Web scraping is the process of extracting data from websites automatically. This is useful for gathering large datasets that would be tedious to collect manually. Here we will go through Java code that scrapes all dog breed images from a Wikipedia page.
This is page we are talking about…
Prerequisites
To follow along, you'll need:
Jsoup library for Java
Java 8+
Let's dive in and see how the scraping is done!
Logic Overview
At a high level, the code:
Connects to the target Wikipedia page
Initializes variables to store the extracted data
Iterates through each row of the dog breed table
Downloads the images and saves them locally
Prints out the extracted information
Now let's break this down step-by-step.
Understanding the Selectors
While the logic may sound simple, the key part is properly extracting data from the raw HTML of the page. This is done using CSS selectors.

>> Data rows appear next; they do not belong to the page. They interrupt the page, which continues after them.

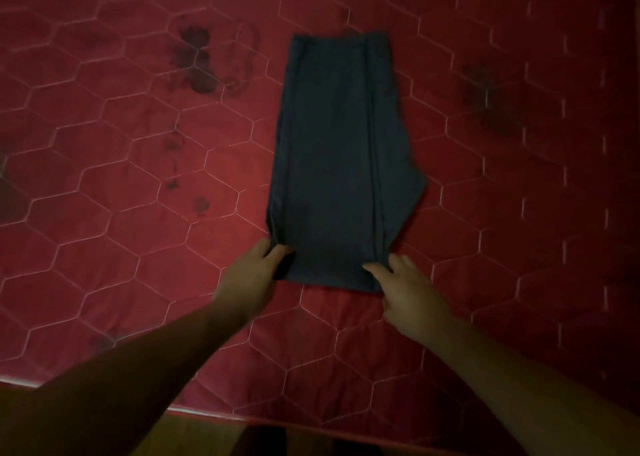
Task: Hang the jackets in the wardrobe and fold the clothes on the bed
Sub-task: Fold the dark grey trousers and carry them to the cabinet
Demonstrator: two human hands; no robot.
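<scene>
Scene is dimly lit; fine detail is limited. One dark garment (341,161) lies flat on the bed (121,213), near the middle of the view, folded into a long narrow panel running away from the person. Its far end is narrow and square; the panel broadens on the right side toward the near end. Two lengthwise seams or fold lines run along the right half. The type of garment cannot be determined. The left hand (254,270) is at the near left corner, with the thumb on top of the cloth and the fingers curled round the edge, pinching that corner. The right hand (410,289) is at the near right corner, thumb laid across the top of the fabric and fingers against the side edge, apparently pinching it; whether the fingers pass beneath the cloth cannot be told. Both forearms reach in from the near edge of the bed. The bed surface is red, quilted in a hexagon pattern with pale stitching, and carries dark stains (195,62) to the left of the garment and further dark marks to its right.
</scene>
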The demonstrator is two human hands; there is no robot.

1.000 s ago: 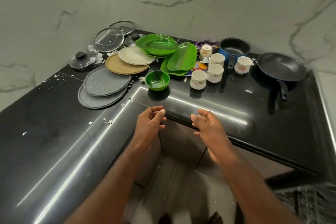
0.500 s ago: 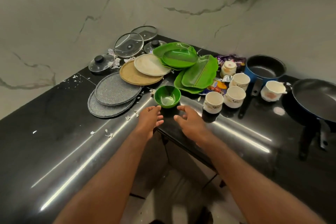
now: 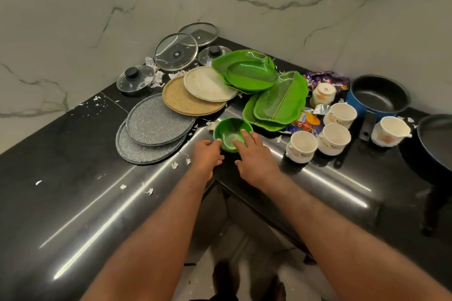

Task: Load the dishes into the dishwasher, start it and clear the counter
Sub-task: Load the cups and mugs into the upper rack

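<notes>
Green bowl (image 3: 227,130) between left hand (image 3: 207,155) and right hand (image 3: 257,160); fingers (image 3: 245,136) at rim

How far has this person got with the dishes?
Barely begun. Done: nothing shows as loaded; the plates, lids, cups and saucepan all sit on the counter among scraps and wrappers. In hand: the left hand and right hand touch the bowl, which rests on the counter. Left: loading everything, starting the dishwasher (not in view), clearing the counter.
</notes>
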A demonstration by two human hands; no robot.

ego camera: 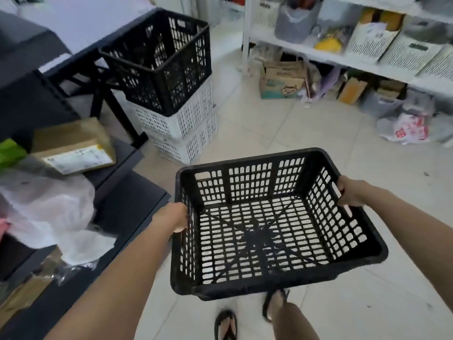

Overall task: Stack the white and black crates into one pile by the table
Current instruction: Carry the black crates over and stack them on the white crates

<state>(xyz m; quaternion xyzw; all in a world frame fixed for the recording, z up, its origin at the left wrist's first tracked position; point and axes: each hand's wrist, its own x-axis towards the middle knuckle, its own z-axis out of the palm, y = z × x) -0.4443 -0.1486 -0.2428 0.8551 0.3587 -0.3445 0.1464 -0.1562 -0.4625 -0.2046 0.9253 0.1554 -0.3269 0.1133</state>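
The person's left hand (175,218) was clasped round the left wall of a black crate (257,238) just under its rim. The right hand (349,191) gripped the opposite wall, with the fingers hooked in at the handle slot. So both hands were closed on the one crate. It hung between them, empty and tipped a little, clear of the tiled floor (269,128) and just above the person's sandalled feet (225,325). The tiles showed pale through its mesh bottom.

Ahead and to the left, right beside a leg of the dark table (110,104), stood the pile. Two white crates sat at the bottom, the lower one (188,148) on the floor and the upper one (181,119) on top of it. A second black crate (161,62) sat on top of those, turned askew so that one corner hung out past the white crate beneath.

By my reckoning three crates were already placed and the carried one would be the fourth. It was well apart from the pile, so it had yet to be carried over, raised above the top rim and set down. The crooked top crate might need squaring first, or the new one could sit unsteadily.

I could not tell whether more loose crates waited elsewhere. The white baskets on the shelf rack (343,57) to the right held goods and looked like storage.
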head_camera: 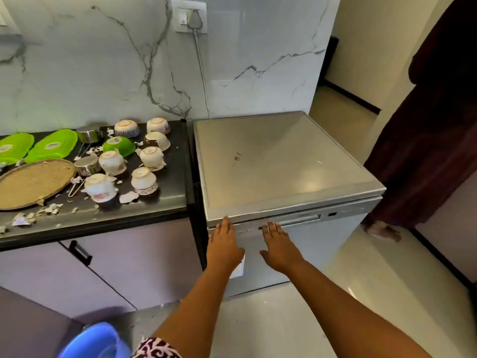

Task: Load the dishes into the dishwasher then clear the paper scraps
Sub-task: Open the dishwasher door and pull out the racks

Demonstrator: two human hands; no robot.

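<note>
Patterned sleeve (157,348) and a blue tub (95,342) sit at the bottom edge of the view, and both bare forearms reach forward from there to the dishwasher (284,161). The left hand (224,245) lies flat against the upper left of the door (322,244), fingers (226,224) straight and close together, tips just under the top lip. The right hand (280,248) rests beside it, fingers (273,228) straight and slightly spread, tips at the left end of the handle recess (299,220). Neither hand holds anything.

The door is closed, so I judge the task barely begun: opening the machine looks like the step in hand (whether the fingertips have hooked the recess yet, I cannot tell).

Everything to be loaded sits on the dark counter (165,200) to the left of the machine. There are several upturned cups (147,178), two green plates (53,146), a green bowl (118,146), steel cups (89,134) and a woven tray (33,182). Paper scraps (127,197) lie scattered among the dishes and along the counter's front edge, with a few on the floor near the tub.

Both parts of the job remain: no dish is in the machine as far as the view shows, and no scrap has been gathered.
</note>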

CSS selectors allow targeting specific elements in the HTML document structure. For example, you can select all table rows, links, images etc.
Jsoup implements CSS selectors for parsing the document that is retrieved from the website. Let's see how they are used here:
Selecting the Table
Inspecting the page
You can see when you use the chrome inspect tool that the data is in a table element with the class wikitable and sortable
First, we need to select the appropriate table element that actually contains the dog breed data.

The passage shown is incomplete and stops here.